**Work instruction:** Could you please return each line of the data that has the word "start"?

**Source material:**
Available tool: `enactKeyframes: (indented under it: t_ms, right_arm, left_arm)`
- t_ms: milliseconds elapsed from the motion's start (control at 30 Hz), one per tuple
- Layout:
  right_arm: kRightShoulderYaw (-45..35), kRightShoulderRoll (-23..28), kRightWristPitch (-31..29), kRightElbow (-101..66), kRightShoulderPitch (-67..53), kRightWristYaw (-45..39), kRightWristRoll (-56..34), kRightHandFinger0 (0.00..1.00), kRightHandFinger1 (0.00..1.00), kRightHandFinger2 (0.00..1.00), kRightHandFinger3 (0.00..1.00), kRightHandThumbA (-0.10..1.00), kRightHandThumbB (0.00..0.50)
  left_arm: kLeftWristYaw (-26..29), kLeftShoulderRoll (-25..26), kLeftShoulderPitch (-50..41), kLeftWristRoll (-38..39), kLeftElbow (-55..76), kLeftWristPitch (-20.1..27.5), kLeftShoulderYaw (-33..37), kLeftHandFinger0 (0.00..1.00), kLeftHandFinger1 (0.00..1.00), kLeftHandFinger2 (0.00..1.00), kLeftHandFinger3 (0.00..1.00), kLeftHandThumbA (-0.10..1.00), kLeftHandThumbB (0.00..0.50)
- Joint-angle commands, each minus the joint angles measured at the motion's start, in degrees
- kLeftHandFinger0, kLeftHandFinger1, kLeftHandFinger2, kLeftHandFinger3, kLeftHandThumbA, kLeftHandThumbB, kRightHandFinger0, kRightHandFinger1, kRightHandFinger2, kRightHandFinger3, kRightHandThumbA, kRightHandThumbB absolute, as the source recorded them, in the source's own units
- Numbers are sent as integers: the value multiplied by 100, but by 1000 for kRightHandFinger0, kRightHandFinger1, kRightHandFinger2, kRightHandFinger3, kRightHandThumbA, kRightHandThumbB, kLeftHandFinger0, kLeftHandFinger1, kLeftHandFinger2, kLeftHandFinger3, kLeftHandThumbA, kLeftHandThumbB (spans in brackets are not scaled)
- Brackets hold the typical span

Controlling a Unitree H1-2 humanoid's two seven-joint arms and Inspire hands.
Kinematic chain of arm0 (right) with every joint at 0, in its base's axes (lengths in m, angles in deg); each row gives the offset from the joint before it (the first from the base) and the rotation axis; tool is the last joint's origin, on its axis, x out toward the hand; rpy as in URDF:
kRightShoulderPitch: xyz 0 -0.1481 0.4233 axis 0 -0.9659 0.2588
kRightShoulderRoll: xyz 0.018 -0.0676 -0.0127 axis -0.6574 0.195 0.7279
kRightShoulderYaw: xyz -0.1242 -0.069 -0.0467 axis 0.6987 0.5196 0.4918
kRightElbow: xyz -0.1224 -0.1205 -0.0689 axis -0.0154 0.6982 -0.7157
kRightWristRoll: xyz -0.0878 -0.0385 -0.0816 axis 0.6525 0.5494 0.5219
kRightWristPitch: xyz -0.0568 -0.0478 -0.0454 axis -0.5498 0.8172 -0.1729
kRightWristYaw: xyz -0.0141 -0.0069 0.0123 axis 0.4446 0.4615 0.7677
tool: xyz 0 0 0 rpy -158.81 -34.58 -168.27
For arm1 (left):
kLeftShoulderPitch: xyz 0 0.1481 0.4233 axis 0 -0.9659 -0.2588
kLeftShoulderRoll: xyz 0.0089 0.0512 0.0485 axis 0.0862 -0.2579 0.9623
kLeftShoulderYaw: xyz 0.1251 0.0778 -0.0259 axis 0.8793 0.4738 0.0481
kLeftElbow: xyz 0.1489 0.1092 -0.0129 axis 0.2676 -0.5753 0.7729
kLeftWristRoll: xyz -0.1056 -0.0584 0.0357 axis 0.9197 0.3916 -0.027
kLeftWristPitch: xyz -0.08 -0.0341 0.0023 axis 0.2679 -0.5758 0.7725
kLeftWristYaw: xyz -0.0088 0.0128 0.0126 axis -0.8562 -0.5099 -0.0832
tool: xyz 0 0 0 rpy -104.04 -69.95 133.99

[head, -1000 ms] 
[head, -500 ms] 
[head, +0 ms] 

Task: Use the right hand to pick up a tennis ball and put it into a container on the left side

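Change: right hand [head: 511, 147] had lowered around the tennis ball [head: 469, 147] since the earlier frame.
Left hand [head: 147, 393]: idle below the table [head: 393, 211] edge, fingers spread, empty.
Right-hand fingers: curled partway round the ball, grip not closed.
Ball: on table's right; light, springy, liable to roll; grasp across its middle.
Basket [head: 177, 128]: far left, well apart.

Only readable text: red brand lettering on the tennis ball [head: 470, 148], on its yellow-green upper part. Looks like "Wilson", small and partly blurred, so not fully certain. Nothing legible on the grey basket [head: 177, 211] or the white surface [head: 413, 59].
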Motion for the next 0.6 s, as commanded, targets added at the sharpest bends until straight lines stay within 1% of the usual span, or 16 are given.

**Exercise response:**
- t_ms: milliseconds elapsed from the motion's start (control at 30 Hz), one per tuple
- Joint-angle commands, each minus the joint angles measured at the motion's start, in degrees

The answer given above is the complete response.